- **REQUIRED WORK**: If pictures are present, leave them out, and copy the data word for word.

- **STORED DATA**:
━━━

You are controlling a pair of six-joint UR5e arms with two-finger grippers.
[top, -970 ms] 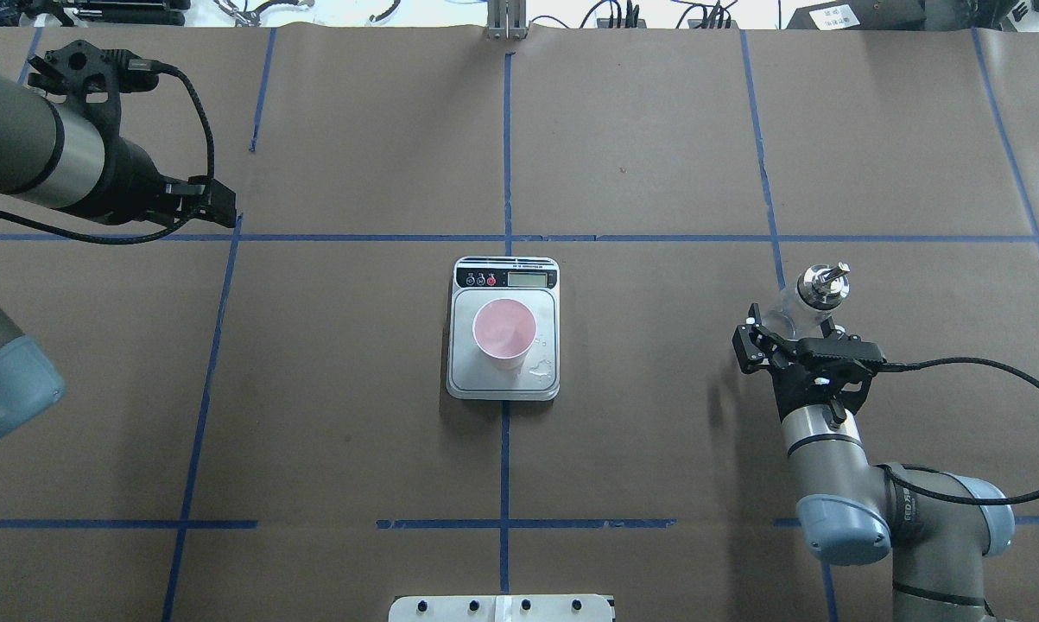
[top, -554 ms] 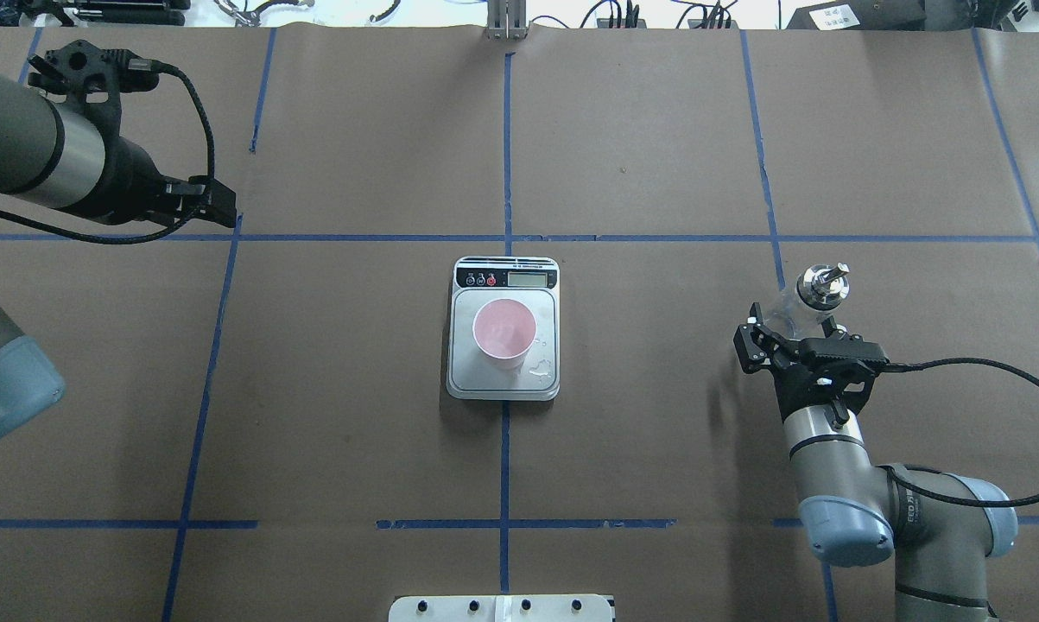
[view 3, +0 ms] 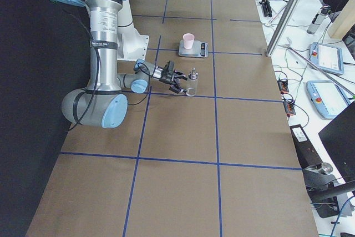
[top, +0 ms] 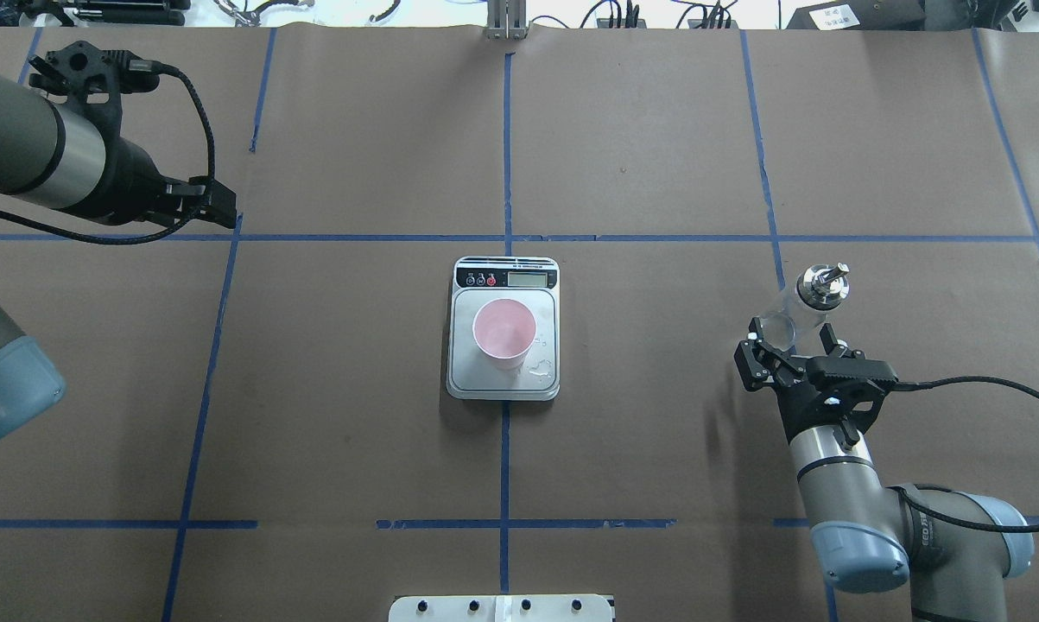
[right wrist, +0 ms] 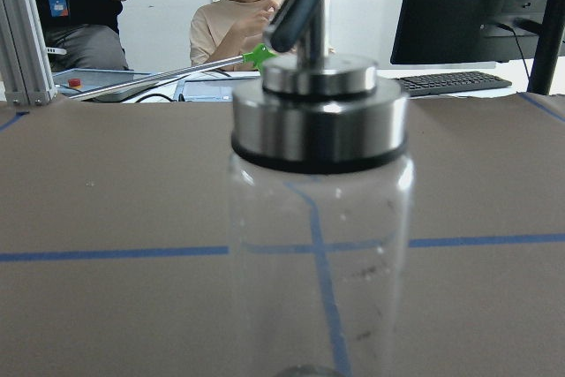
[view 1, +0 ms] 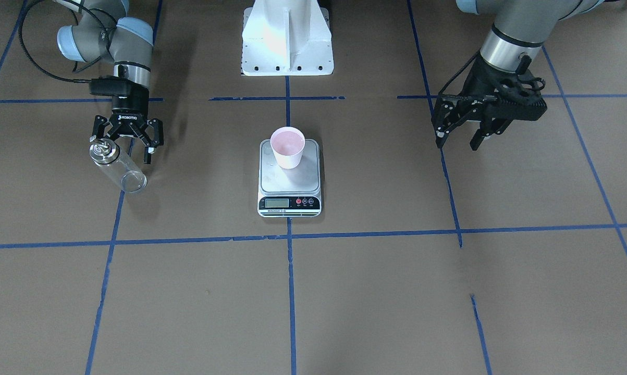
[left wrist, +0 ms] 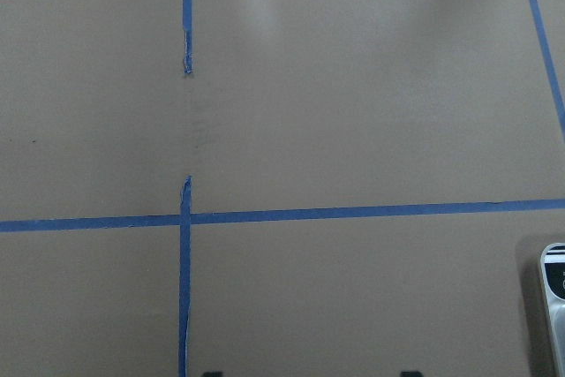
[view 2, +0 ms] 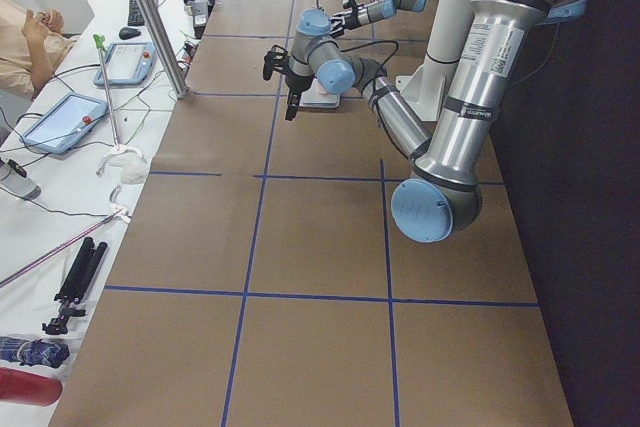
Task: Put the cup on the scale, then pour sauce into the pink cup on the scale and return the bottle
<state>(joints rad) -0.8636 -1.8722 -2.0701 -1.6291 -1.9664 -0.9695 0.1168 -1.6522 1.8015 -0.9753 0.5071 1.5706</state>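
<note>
Bottle point(top: 802, 304): upright on bench, well to the right of scale point(top: 463, 380), spout cap on, glass looking near empty. Cup point(top: 503, 333): standing on the scale's steel platform. Right hand point(top: 791, 339): mine, jaws spread wide at the bottle's foot; whether they touch it, I cannot tell. Left hand point(view 1: 456, 141): spread, holding nothing, well left of scale. Handling note: I judge the retreat should run straight back with jaws wide, since light glass tips easily.
</note>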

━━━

- **WRITTEN REPLY**:
You are controlling a pair of six-joint UR5e arms with two-finger grippers.
[top, -970 ms] 
[top, -554 ms] 
[view 3, +0 ms] 
[top, +0 ms] 
[right wrist, +0 ms] 
[view 1, +0 ms] 
[left wrist, +0 ms] 
[view 2, +0 ms] 
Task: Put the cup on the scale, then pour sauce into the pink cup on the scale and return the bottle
<state>(joints rad) -0.8636 -1.8722 -2.0701 -1.6291 -1.9664 -0.9695 0.1168 -1.6522 1.8015 -0.9753 0.5071 1.5706</state>
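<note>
Bottle point(top: 802, 304): upright on bench, well to the right of scale point(top: 463, 380), spout cap on, glass looking near empty. Cup point(top: 503, 333): standing on the scale's steel platform. Right hand point(top: 791, 339): mine, jaws spread wide at the bottle's foot; whether they touch it, I cannot tell. Left hand point(view 1: 456, 141): spread, holding nothing, well left of scale. Handling note: I judge the retreat should run straight back with jaws wide, since light glass tips easily.
</note>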

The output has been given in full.